Write out, from the entries below, exactly the lines that run between the lines holding "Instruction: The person" and "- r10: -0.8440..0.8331", inclusive, and stop there.

__________

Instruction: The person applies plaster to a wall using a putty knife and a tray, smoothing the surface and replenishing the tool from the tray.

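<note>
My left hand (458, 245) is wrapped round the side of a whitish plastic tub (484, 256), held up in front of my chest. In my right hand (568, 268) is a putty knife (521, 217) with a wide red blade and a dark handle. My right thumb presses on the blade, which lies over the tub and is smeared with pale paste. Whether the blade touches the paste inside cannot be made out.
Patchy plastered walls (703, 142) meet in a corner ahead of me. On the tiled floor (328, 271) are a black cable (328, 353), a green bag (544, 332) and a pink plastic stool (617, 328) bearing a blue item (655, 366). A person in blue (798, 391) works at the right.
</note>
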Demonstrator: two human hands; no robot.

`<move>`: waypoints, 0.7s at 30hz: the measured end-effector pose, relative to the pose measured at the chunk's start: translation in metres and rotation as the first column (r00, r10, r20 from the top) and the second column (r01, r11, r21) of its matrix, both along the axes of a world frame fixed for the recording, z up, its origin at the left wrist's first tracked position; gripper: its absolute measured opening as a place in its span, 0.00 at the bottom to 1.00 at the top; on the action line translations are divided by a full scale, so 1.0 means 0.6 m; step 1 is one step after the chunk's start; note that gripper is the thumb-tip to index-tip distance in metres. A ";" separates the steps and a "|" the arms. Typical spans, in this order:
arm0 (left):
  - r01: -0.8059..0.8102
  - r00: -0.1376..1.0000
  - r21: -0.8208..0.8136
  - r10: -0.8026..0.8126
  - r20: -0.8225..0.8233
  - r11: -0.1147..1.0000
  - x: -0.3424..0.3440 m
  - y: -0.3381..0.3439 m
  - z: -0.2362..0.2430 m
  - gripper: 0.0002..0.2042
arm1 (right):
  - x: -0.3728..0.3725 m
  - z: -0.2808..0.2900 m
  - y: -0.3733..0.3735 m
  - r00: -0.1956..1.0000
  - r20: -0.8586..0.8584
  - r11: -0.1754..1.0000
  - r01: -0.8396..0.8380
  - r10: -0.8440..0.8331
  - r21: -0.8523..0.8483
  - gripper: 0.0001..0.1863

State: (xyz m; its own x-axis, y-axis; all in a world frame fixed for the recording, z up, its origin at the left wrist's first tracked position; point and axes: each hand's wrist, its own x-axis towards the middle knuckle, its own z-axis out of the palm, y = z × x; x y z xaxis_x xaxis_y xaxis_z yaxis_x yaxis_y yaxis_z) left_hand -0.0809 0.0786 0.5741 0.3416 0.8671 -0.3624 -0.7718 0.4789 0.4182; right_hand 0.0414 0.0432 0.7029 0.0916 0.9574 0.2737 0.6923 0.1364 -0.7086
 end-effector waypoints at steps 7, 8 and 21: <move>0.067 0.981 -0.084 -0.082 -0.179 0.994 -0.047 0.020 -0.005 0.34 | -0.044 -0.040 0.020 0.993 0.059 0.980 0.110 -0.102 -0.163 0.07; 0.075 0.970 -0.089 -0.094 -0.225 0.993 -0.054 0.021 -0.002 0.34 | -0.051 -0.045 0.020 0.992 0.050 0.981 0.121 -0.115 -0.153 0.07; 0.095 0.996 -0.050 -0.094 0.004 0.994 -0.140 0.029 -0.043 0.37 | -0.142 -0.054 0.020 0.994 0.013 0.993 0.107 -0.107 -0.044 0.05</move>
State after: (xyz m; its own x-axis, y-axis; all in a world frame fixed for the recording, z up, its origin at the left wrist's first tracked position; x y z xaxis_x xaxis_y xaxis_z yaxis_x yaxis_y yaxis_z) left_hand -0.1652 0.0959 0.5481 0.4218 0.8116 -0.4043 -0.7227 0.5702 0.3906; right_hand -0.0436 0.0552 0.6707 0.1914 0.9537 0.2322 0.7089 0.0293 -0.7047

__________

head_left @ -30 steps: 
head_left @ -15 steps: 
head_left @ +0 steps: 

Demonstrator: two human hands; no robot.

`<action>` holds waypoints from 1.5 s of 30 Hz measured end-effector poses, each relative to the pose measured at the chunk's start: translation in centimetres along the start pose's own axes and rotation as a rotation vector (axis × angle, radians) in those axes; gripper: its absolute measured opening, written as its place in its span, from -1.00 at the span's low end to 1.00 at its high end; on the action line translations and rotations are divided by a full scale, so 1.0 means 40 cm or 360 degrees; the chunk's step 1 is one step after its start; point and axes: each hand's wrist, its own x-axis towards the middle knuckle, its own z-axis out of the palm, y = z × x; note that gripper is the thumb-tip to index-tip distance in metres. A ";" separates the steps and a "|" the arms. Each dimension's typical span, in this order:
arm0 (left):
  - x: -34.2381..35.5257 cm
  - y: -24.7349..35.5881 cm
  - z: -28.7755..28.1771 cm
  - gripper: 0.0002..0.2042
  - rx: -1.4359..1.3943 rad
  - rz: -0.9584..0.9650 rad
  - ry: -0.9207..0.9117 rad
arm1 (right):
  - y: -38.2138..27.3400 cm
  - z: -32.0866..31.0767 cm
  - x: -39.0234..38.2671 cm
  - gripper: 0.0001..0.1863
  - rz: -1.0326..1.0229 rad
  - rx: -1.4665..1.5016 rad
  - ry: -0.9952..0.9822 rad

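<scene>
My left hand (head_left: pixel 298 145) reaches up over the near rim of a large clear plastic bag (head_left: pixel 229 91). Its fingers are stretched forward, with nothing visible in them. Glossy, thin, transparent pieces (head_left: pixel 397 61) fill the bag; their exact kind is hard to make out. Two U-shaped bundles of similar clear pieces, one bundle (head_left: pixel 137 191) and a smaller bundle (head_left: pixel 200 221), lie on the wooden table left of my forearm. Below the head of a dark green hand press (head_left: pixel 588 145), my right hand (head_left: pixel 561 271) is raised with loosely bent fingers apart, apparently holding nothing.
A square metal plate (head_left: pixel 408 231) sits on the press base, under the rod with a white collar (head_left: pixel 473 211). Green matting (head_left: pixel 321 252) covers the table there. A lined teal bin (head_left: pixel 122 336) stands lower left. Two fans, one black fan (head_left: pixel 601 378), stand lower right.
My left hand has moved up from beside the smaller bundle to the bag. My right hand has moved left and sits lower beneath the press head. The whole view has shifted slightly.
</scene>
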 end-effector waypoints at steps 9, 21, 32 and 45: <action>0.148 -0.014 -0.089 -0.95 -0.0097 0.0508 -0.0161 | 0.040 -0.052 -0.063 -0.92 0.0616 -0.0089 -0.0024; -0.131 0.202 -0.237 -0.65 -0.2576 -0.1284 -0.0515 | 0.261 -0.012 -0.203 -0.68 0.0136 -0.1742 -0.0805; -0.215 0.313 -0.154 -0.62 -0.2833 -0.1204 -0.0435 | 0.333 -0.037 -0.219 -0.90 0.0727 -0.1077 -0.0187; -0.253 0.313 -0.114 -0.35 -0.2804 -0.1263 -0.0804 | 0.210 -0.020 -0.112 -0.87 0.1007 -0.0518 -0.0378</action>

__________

Result for this exercise:
Instruction: The person applies plaster to a wall using a putty knife and a tray, smoothing the surface and replenishing the tool from the tray.

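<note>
My left hand (458, 245) is wrapped round the side of a whitish plastic tub (484, 256), held up in front of my chest. In my right hand (568, 268) is a putty knife (521, 217) with a wide red blade and a dark handle. My right thumb presses on the blade, which lies over the tub and is smeared with pale paste. Whether the blade touches the paste inside cannot be made out.
Patchy plastered walls (703, 142) meet in a corner ahead of me. On the tiled floor (328, 271) are a black cable (328, 353), a green bag (544, 332) and a pink plastic stool (617, 328) bearing a blue item (655, 366). A person in blue (798, 391) works at the right.
</note>
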Demonstrator: two human hands; no robot.

`<move>`: waypoints, 0.7s at 30hz: the measured end-effector pose, relative to the pose measured at the chunk's start: translation in metres and rotation as the first column (r00, r10, r20 from the top) and the second column (r01, r11, r21) of its matrix, both along the axes of a world frame fixed for the recording, z up, its origin at the left wrist's first tracked position; gripper: its absolute measured opening as a place in its span, 0.00 at the bottom to 1.00 at the top; on the action line translations are divided by a full scale, so 1.0 means 0.6 m; step 1 is one step after the chunk's start; note that gripper is the thumb-tip to index-tip distance in metres. A ";" separates the steps and a "|" the arms. Typical spans, in this order:
arm0 (left):
  - r01: -0.8059..0.8102
  - r00: -0.1376..1.0000
  - r21: -0.8208..0.8136
  - r10: -0.8026..0.8126
  - r20: -0.8225..0.8233
  - r11: -0.1147..1.0000
  - x: -0.3424..0.3440 m
  - y: -0.3381..0.3439 m
  - z: -0.2362..0.2430 m
  - gripper: 0.0002..0.2042
arm1 (right):
  - x: -0.3728..0.3725 m
  - z: -0.2808..0.2900 m
  - y: -0.3733..0.3735 m
  - r00: -0.1956..1.0000
  - r20: -0.8586..0.8584
  - r11: -0.1754..1.0000
  - r01: -0.8396..0.8380
  - r10: -0.8440..0.8331

This answer is now complete.